Aliás, esse é outro problema: muita gente tem intolerância por aquilo que sequer sabe o que é. Não sabe diferenciar projetos políticos e trata tudo com uma coisa só. É o que vemos nas redes sociais quando muitas pessoas usam os conceitos de marxismo, socialismo, liberalismo, anarquismo, fascismo sem nenhuma referência histórica ou adequada distinção conceitual. Só não dá para dialogar com os intolerantes, pois esses não querem o diálogo. Querem a eliminação de quem pensa diferente. Há uma postura intolerante crescendo em alguns ambientes religiosos cristãos. Há em outros lugares também, mas como cristão me preocupa como isso tem crescido em nosso meio.
É nítido nas Igrejas Evangélicas uma estratégia clara de ocupação do espaço político, incluindo o incentivo à disputa a cargos eleitorais. A Igreja Católica adota outras estratégias, como o incentivo aos leigos à participação na política. Esta estratégia é suficiente?
Minha compreensão até aqui é que não devemos incentivar qualquer iniciativa que procure reproduzir algum modelo já ultrapassado de cristandade. O espaço da política é um espaço laico e é o espaço privilegiado de protagonismo de leigos e leigas. Devem atuar não só na política institucional ou partidos políticos, mas numa imensa quantidade de espaços de atuação como sindicatos, associações, movimentos sociais, fóruns, conselhos e outras formas de organização. Além desses espaços podemos incluir os espaços dentro do serviço público que devem ser exercidos como serviço ao bem comum. Isso vale para qualquer função pública como gestores, analistas, juízes, procuradores e militares. O Exercício de uma função pública não pode ser exercido apenas para satisfazer o desejo de uma carreira de sucesso com ganhos garantidos. Tem que ser orientada por um princípio ético.
Quais pontos da mensagem da CNBB intitulada “Compromisso e esperança” o senhor destacaria como forma de orientação para o processo eleitoral que tem início em agosto?

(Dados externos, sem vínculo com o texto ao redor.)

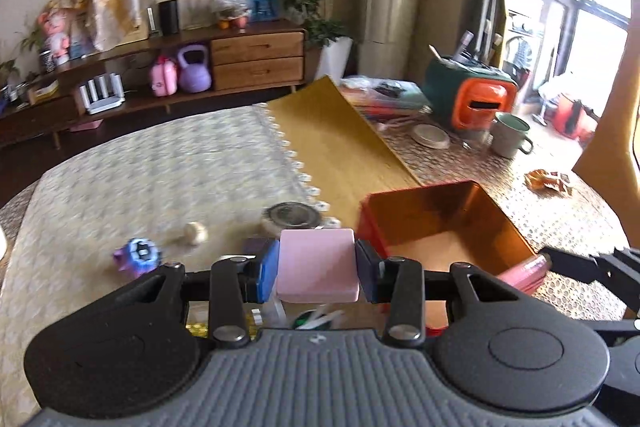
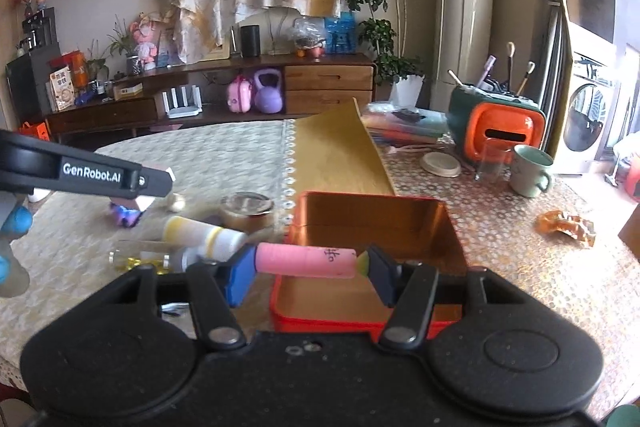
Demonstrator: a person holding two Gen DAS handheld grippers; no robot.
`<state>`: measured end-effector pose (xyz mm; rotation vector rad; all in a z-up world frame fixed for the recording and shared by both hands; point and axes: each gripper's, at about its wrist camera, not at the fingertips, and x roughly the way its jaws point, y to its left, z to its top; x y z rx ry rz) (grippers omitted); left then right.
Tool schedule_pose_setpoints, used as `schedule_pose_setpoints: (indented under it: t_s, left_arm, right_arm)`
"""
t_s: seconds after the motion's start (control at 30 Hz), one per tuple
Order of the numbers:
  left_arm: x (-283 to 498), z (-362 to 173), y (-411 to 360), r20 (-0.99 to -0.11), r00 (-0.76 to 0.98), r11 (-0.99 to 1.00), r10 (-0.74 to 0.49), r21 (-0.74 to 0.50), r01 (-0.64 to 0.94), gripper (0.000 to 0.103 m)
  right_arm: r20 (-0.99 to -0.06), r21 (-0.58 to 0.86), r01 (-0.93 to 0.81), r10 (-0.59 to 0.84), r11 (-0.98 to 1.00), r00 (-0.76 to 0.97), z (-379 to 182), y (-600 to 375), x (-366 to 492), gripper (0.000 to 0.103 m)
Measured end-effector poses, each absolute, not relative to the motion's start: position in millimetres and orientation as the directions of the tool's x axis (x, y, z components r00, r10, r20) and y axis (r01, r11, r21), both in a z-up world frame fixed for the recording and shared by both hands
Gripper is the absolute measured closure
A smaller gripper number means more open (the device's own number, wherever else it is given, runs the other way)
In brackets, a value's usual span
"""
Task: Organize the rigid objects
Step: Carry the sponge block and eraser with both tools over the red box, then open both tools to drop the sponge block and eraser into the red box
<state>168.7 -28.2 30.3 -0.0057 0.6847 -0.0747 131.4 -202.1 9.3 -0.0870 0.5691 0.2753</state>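
My left gripper (image 1: pixel 316 263) is shut on a pink square block (image 1: pixel 316 265), held above the table just left of the open red tin box (image 1: pixel 448 211). My right gripper (image 2: pixel 306 265) is shut on a pink cylinder (image 2: pixel 306 261), held crosswise over the near left part of the red tin box (image 2: pixel 372 223). The cylinder's end and the right gripper also show at the right of the left wrist view (image 1: pixel 524 269). The left gripper's body shows at the left of the right wrist view (image 2: pixel 100 177).
On the tablecloth lie a purple-blue toy (image 1: pixel 138 255), a small white ball (image 1: pixel 196 233), a round tin (image 2: pixel 248 207), a yellow-white bottle (image 2: pixel 204 237) and a glass vial (image 2: pixel 140 261). Behind the box lies a yellow board (image 2: pixel 340 155). Right: a mug (image 2: pixel 530 169), an orange-green container (image 2: pixel 496 123).
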Motion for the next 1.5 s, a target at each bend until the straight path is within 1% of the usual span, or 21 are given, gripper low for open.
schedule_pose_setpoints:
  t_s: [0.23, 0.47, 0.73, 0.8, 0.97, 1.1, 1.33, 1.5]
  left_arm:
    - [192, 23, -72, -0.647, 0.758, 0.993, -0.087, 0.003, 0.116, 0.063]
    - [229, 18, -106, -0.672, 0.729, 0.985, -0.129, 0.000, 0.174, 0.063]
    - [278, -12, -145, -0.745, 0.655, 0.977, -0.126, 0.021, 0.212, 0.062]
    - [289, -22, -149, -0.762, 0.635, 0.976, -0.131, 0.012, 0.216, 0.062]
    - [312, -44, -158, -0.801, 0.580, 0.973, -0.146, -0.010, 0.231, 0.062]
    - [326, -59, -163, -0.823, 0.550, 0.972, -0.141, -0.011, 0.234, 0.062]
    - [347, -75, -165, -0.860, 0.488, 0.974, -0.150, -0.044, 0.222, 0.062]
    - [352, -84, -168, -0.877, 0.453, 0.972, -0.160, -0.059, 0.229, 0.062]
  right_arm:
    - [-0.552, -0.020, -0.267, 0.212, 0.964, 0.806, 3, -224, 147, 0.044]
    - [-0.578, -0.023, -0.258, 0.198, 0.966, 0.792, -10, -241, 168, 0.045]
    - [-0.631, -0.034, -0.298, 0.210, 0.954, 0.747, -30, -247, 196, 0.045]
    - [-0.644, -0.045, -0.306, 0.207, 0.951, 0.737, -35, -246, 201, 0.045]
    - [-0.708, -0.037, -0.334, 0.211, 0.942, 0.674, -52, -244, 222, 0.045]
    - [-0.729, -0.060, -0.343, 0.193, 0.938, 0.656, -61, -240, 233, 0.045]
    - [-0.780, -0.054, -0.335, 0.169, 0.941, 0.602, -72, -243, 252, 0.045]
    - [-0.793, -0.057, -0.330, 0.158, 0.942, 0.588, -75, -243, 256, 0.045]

Ela como um todo está muito bem escrita e revela uma evangélica opção pelos mais empobrecidos nessa conjuntura nacional e internacional em que impera uma economia que mata (EG 53) ou como diz o próprio texto da mensagem “uma economia que submete a política aos interesses do mercado”. Se isso é verdade, significa que estamos vivendo em um tempo pós-democrático, em que o povo não decide mais os rumos da economia. Essa é a grande corrupção que vivemos e que precisa ser mais evidenciada.
A vida política brasileira tem evidenciado que se é muito importante a “ficha limpa”, mais importante ainda é conhecer bem as candidaturas para ver quem está mais comprometido com o “mercado” e quem está mais comprometido com a dignidade da vida. A fichas de muitas candidaturas podem até estar limpas, mas suas propostas são contra os interesses da vida da população.
Além do que denuncia, a nota acerta também no final onde há uma importante exortação às comunidades eclesiais a assumirem “a dimensão política da fé” pois muitos cristãos ficam presos apenas às atividades internas nas igrejas e esquecem que é fundamental nos envolvermos na luta por saneamento básico, por escolas de qualidade, por hospitais. Numa igreja ministerial, teremos aqueles e aquelas que se dedicarão aos diferentes ministérios. Se na minha fé acredito que existe um Deus que eu chamo de “Pai Nosso”, isso tem implicações em como devo pensar a política. Uma política que não cuida de cada pessoa e de nossa “casa comum” não é uma boa política.